*Task details:* The data below must be copied in full and without any change.

*The data:*
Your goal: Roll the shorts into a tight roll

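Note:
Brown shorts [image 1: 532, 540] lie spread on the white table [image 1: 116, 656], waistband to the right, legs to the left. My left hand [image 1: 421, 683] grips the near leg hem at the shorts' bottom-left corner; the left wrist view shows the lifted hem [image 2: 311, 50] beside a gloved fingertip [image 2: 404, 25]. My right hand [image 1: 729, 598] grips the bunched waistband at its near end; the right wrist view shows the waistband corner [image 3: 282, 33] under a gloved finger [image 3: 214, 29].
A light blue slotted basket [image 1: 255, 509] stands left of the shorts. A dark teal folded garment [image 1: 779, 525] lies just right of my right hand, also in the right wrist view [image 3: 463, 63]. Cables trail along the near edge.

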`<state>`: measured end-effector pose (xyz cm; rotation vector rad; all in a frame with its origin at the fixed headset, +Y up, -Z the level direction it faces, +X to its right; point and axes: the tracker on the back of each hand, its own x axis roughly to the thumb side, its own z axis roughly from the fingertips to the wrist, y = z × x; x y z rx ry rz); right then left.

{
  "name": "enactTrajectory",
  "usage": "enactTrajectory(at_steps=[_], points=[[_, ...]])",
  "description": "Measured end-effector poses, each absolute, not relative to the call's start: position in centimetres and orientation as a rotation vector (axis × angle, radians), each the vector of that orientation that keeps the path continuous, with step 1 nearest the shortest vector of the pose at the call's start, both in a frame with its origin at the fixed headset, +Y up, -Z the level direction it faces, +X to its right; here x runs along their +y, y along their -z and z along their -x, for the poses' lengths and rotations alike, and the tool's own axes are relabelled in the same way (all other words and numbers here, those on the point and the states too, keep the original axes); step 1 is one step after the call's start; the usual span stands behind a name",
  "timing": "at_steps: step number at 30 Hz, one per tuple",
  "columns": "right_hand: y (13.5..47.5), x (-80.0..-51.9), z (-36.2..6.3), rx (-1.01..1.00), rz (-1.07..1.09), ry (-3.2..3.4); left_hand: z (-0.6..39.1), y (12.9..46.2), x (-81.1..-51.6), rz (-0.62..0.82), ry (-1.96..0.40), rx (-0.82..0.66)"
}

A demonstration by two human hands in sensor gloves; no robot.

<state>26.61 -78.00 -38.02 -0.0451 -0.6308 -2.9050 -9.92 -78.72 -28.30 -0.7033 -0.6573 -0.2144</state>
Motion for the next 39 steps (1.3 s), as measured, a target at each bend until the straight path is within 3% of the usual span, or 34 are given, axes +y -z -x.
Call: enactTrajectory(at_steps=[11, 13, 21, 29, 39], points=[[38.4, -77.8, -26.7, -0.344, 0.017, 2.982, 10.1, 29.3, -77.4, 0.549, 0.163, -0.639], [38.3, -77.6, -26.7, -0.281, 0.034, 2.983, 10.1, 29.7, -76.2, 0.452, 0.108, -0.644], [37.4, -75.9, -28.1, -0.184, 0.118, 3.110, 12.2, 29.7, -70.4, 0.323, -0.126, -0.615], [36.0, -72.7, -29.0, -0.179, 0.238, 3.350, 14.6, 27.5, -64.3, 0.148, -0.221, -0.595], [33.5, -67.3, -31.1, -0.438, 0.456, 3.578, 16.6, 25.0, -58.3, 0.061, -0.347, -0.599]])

*Answer to this problem:*
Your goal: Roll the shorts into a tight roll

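Note:
Brown shorts [image 1: 532, 540] lie spread on the white table [image 1: 116, 656], waistband to the right, legs to the left. My left hand [image 1: 421, 683] grips the near leg hem at the shorts' bottom-left corner; the left wrist view shows the lifted hem [image 2: 311, 50] beside a gloved fingertip [image 2: 404, 25]. My right hand [image 1: 729, 598] grips the bunched waistband at its near end; the right wrist view shows the waistband corner [image 3: 282, 33] under a gloved finger [image 3: 214, 29].
A light blue slotted basket [image 1: 255, 509] stands left of the shorts. A dark teal folded garment [image 1: 779, 525] lies just right of my right hand, also in the right wrist view [image 3: 463, 63]. Cables trail along the near edge.
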
`<state>`: measured end-effector pose (xyz cm; rotation vector rad; all in a frame with its origin at the fixed headset, +Y up, -Z the level direction it faces, +X to its right; point and axes: the tracker on the back of each hand, its own x axis roughly to the thumb side, its own z axis roughly from the fingertips to the wrist, y = z × x; x y z rx ry rz); right then left.

{
  "name": "enactTrajectory",
  "usage": "enactTrajectory(at_steps=[_], points=[[_, ...]])",
  "description": "Measured end-effector poses, each absolute, not relative to the call's start: position in centimetres and orientation as a rotation vector (axis × angle, radians), each the vector of that orientation that keeps the path continuous, with step 1 nearest the shortest vector of the pose at the call's start, both in a frame with its origin at the fixed headset, +Y up, -Z the level direction it faces, +X to its right; here x runs along their +y, y along their -z and z along their -x, for the poses' lengths and rotations alike, and the tool's own axes are relabelled in the same way (all other words and numbers here, those on the point and the states too, keep the original axes); step 1 is one step after the call's start; the usual span stands behind a name",
  "timing": "at_steps: step number at 30 Hz, one per tuple",
  "columns": "right_hand: y (13.5..47.5), x (-80.0..-51.9), z (-36.2..6.3), rx (-1.01..1.00), rz (-1.07..1.09), ry (-3.2..3.4); left_hand: z (-0.6..39.1), y (12.9..46.2), x (-81.1..-51.6), rz (-0.62..0.82), ry (-1.96..0.40), rx (-0.82..0.66)"
}

A demonstration by two human hands in sensor gloves; no robot.

<state>26.61 -78.00 -38.02 -0.0451 -0.6308 -2.9050 -9.92 -78.72 -28.30 -0.7033 -0.6573 -0.2144</state>
Motion for the next 39 steps (1.3 s), as measured, a target at each bend until the straight path is within 3% of the usual span, or 34 are given, axes +y -z -x.
Call: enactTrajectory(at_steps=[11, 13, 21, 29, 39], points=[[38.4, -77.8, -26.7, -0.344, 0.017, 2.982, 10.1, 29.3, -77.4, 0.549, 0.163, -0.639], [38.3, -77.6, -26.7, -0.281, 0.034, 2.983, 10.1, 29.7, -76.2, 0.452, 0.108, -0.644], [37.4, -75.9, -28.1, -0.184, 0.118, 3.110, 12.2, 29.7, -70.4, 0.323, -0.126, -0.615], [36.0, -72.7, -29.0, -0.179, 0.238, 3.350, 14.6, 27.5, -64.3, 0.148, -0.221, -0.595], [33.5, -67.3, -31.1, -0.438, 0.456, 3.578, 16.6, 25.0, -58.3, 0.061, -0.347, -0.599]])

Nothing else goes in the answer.